’29 Homes For Elderly Warned’
SOME 29 homes for elderly people in Northern Ireland have received written warnings from inspectors since 2005.
The ‘failure to comply’ notices are issued to such homes – as well as to children’s homes – where there are concerns about the quality of care, medicines, staffing or physical environment of the facilities.
Four of those homes received two separate written warnings, and the remaining 25 received one notice.
The revelation comes weeks after seven nurses working at the Orchard Manor old people’s home in Antrim were suspended because the Regulation and Quality Improvement Auth-ority (RQIA) believed they were in need of further training.
Orchard Manor was one of the four homes to get two notices.
The RQIA issued a written warning to the home at the beginning of July, when the Antrim facility was given until the end of this month to comply with nursing home regulations, which it has now done.
A Freedom of Information request submitted by the News Letter showed that the Orchard Manor home had previously received a notice in March this year.
Another facility, Templemoyle Nursing Home in Eglinton, has also received two notices, the most recent of which has not yet been complied with, according to the figures.
And two other Belfast-based nursing homes – Greerville Manor Nursing Home and Mount Lens Nursing Home – have both been issued with two notices since 2005.

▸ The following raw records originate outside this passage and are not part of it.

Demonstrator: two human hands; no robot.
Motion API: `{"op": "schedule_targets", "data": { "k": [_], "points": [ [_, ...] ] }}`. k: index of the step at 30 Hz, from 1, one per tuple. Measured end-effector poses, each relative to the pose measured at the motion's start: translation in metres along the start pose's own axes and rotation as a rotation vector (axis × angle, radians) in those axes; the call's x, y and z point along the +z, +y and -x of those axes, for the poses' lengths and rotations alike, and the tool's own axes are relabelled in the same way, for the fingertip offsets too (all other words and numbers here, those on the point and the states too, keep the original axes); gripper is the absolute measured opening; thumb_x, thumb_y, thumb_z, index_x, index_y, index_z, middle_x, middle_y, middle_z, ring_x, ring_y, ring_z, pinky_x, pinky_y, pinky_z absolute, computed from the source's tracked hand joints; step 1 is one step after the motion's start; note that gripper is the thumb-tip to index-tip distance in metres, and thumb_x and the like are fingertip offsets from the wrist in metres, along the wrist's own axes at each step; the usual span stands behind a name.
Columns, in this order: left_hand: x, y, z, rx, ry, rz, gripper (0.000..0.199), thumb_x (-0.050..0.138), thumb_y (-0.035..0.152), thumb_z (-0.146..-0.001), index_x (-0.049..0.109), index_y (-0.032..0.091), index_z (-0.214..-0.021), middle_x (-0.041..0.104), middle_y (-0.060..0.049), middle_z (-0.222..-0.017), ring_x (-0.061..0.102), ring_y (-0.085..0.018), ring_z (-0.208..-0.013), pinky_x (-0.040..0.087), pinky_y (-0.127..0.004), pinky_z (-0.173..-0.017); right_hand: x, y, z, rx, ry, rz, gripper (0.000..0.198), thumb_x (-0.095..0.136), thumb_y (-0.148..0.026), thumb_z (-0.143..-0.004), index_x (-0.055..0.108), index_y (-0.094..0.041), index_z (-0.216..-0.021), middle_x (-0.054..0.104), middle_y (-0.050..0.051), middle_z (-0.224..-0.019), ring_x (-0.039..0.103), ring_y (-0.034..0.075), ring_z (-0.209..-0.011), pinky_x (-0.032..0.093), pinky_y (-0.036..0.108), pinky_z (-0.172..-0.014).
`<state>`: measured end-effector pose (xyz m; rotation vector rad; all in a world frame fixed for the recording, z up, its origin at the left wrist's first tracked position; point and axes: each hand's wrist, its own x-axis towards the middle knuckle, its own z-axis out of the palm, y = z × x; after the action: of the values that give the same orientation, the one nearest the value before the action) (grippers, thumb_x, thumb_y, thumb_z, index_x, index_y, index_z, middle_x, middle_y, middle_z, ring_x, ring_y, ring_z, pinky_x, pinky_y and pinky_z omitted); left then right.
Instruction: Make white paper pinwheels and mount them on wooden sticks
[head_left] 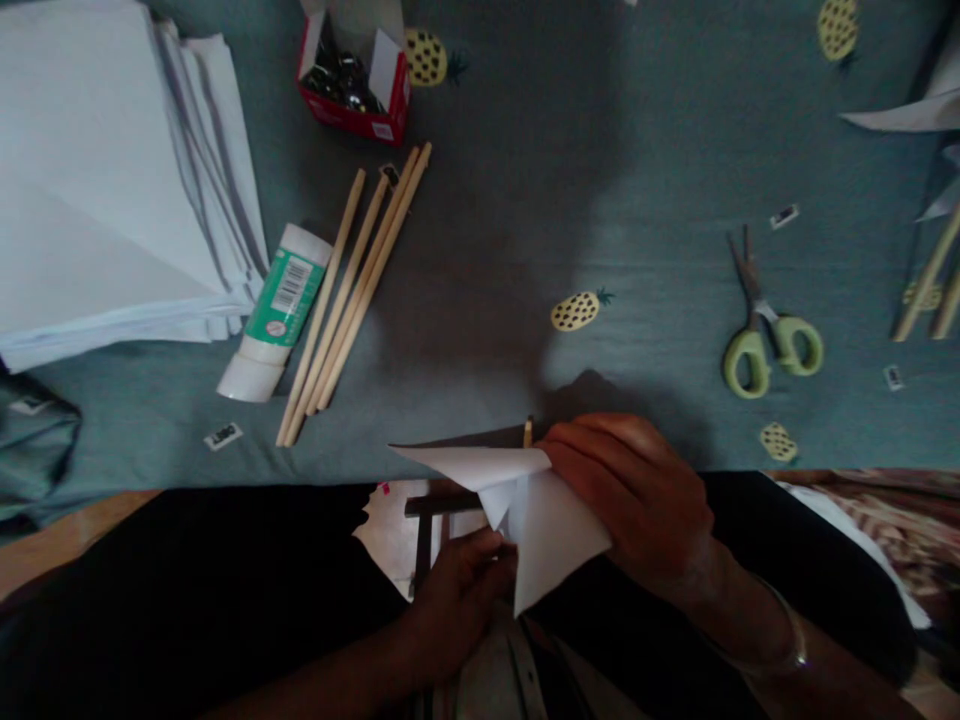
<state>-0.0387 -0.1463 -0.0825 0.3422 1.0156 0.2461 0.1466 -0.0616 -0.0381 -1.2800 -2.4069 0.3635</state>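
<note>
A white paper pinwheel [559, 530] with folded, pointed blades is held over my lap at the table's front edge. My right hand [637, 490] grips it from the right, fingers bent over the upper blade. My left hand [469, 590] pinches at its lower middle, with the fingertips partly hidden under the paper. The tip of a wooden stick [529, 432] shows just beyond the paper; the rest of it is hidden, and I cannot tell which hand bears it.
Left on the green cloth [487, 270] are a paper stack [90, 180], a glue stick [277, 310], several wooden sticks [360, 290] and a red box [352, 95] of shiny dark pieces. Scissors [761, 325] lie right, near folded paper [911, 115] and more sticks [930, 275].
</note>
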Motion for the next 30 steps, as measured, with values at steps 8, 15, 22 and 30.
{"op": "schedule_targets", "data": {
  "k": [8, 15, 22, 30],
  "points": [
    [-0.002, 0.003, 0.001, 0.012, 0.004, -0.052, 0.037, 0.062, 0.052, -0.081, 0.071, 0.017, -0.084, 0.071, -0.006, -0.081, 0.063, -0.021, -0.083, 0.049, -0.03, -0.077, 0.004, 0.002, 0.0, 0.025, 0.022, -0.074, 0.021, 0.043, -0.016, -0.095, 0.062, -0.013, -0.104, 0.073, 0.011, -0.093, 0.061, 0.022, -0.088, 0.053, 0.036, -0.078],
    [-0.004, 0.006, 0.002, 0.025, -0.029, -0.103, 0.031, 0.059, 0.045, -0.085, 0.07, 0.017, -0.082, 0.071, -0.006, -0.086, 0.062, -0.02, -0.087, 0.047, -0.029, -0.081, 0.005, 0.006, -0.003, 0.067, 0.03, -0.247, 0.024, 0.043, -0.017, -0.092, 0.062, -0.012, -0.106, 0.072, 0.013, -0.093, 0.064, 0.023, -0.086, 0.054, 0.038, -0.077],
    [-0.006, 0.007, 0.008, 0.064, -0.094, -0.115, 0.032, 0.054, 0.044, -0.09, 0.068, 0.016, -0.085, 0.069, -0.005, -0.086, 0.062, -0.017, -0.082, 0.046, -0.027, -0.078, 0.003, 0.004, -0.01, 0.091, 0.017, -0.249, 0.025, 0.043, -0.014, -0.089, 0.063, -0.015, -0.104, 0.072, 0.01, -0.089, 0.065, 0.022, -0.08, 0.054, 0.038, -0.072],
    [-0.03, -0.142, 0.039, 0.008, -0.045, -0.029, 0.04, 0.052, 0.053, -0.089, 0.068, 0.02, -0.104, 0.071, -0.006, -0.098, 0.062, -0.021, -0.097, 0.048, -0.028, -0.082, -0.001, 0.003, -0.008, -0.004, -0.007, -0.156, 0.019, 0.045, -0.016, -0.093, 0.062, -0.013, -0.1, 0.073, 0.01, -0.087, 0.064, 0.02, -0.08, 0.054, 0.034, -0.073]
  ]
}}
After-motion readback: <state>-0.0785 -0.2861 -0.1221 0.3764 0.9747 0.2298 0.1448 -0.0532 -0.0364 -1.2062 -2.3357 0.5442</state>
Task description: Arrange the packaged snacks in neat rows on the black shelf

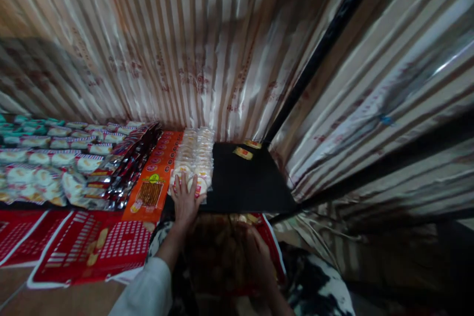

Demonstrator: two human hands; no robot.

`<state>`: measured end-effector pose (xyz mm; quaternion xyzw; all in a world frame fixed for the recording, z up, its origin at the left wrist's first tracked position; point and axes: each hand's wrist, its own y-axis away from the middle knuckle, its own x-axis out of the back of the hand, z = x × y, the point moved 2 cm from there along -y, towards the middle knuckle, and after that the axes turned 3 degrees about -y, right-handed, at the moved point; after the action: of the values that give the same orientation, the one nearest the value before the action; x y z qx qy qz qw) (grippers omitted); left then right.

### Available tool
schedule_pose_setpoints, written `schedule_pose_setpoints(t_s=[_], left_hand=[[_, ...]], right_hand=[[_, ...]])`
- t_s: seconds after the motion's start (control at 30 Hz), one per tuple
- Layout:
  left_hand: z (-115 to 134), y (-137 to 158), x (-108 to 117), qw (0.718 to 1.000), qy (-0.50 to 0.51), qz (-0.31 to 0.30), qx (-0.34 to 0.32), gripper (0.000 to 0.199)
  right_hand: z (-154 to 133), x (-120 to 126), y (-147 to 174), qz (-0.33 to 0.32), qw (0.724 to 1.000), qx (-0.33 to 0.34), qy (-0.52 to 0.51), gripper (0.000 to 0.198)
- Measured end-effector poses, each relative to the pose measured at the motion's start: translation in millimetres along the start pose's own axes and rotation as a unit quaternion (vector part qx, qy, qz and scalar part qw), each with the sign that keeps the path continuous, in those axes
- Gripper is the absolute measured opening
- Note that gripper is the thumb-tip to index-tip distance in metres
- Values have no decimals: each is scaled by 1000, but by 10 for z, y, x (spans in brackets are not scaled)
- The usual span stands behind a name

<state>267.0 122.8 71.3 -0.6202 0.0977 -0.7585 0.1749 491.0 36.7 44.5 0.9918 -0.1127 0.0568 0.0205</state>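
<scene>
My left hand (186, 202) lies with fingers spread on the near end of two rows of clear-wrapped round white crackers (202, 158), which stand on the black shelf (252, 182). Just left of them is an orange snack pack (150, 185) with brown sticks pictured on it. Below the shelf edge, my right hand (255, 247) reaches over an open red bag (272, 237) between my legs. Its fingers are dark and blurred, and whether they hold anything is hidden. The bag's contents are mostly in shadow, with a few yellowish wrappers showing near its far edge.
Two small yellow packets (243, 153) lie toward the back of the shelf. Many white wrapped snacks (52, 158) and dark red packs (129, 163) fill the left. Red bags (96, 247) hang from the front. Corrugated sheeting (177, 49) and a black post (314, 69) rise behind.
</scene>
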Motion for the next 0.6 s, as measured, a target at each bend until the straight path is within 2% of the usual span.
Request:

As well as the four homes which received two notices, 25 other old people’s nursing homes were also identified as having been issued with one failure to comply notice from the RQIA since 2005.
According to the watchdog, they inspect all care homes at least twice a year, and during the past year alone have carried out around 2,100 inspections to 563 residential care and children’s homes throughout the Province.
The facilities will be given notice of one visit, but the other will be unannounced – a spokesman said that it can take place at any time “day or night”, with no advance notice.
To date, the RQIA has not had to close any homes down.
A spokesman for the body said: “RQIA takes the issue of such notices very seriously and we have found that providers generally respond in a positive manner thus achieving significant improvements for the users of health and social care services in Northern Ireland.”
DUP MLA Ian McCrea said: “When elderly people take up residency in a care home it is reasonable to expect that they will be treated with dignity and respect, which is as it should be.”
The Mid Ulster Assemblyman, who said he had previously campaigned on the issue on behalf of constituents, said: “Public concern regarding the safety of community care homes can only be addressed through closer scrutiny.”
The RQIA, however, said it was confident about the level of scrutiny it afforded to homes.
“We carry out 2,000 inspections a year with quite an amount of rigour, and we don’t hesitate to issue failure to comply notices.